The affair lasted for weeks. Tonight, coming home earlier than expected from his genetics lab, Leone caught Joe and Marlena together in the pool cabana, far from the building project Joe was supposed to be working on and long after he should have knocked off for the day. As Joe stammered out an apology, Leone told him that if he could make it off the property before one of his 'pets' caught up to him, he was free to go. If not...
Joe forgot all about Marlena’s curves; he just wanted out with his life.
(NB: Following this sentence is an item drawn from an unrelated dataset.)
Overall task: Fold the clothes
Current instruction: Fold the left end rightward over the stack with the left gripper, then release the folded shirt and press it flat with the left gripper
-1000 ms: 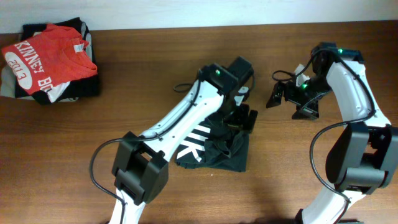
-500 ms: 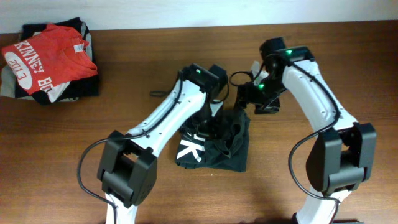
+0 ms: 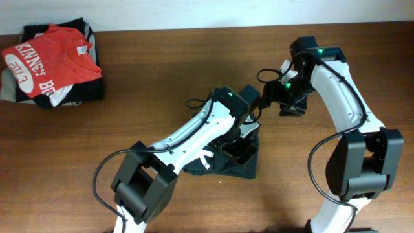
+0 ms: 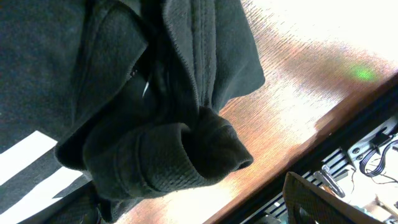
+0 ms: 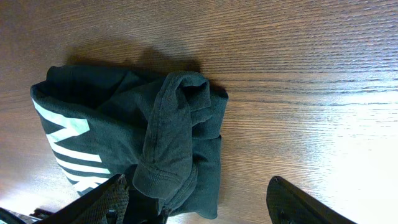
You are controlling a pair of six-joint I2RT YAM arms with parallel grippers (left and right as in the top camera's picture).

He looked up at the full moon, glowing in the deep dark of the southern marshland, and started off in the direction of the fence again, berating himself as he ran.
"How stupid can you be?" he told himself. "You never mess around with someone like Leone; it's not just dumb, it's suicidal. I wonder what he’s going to do to Marlena? Probably buy her a new Mercedes for providing him a victim for his monsters."
Leone worked in genetic engineering. Rumor had it that he created new animals in the test tubes at his lab. From the odd dogs and cats he had seen around Leone’s house while he was there building special enclosures for the larger of what Leone termed his ‘pets,’ the rumors were true.
Who knows what else he’s mixed up at that place?
Off to his left, he heard something heavy thrashing through the underbrush. He heard a low growl coming from the right. Other noises began to come to him from different directions. Leone had already let them loose; he had no intention of letting Joe get off his property alive...or in one piece. Joe paused under another tree to catch his breath, supporting himself by holding onto a low-hanging limb, when he spotted lights ahead: the lights by the gates. If he could make that before Leone’s animal concoctions caught up to him, he’d be safe.
As he started off toward the gate and safety, a heavy weight came down on him from above, pushing him to the ground. He rolled over and looked into a face of nightmare, the last thing Joe Potter ever saw: a mixture of cougar and wolf and...Marlena. The last thing he heard was her anguished, hungry cry before she ripped his throat out.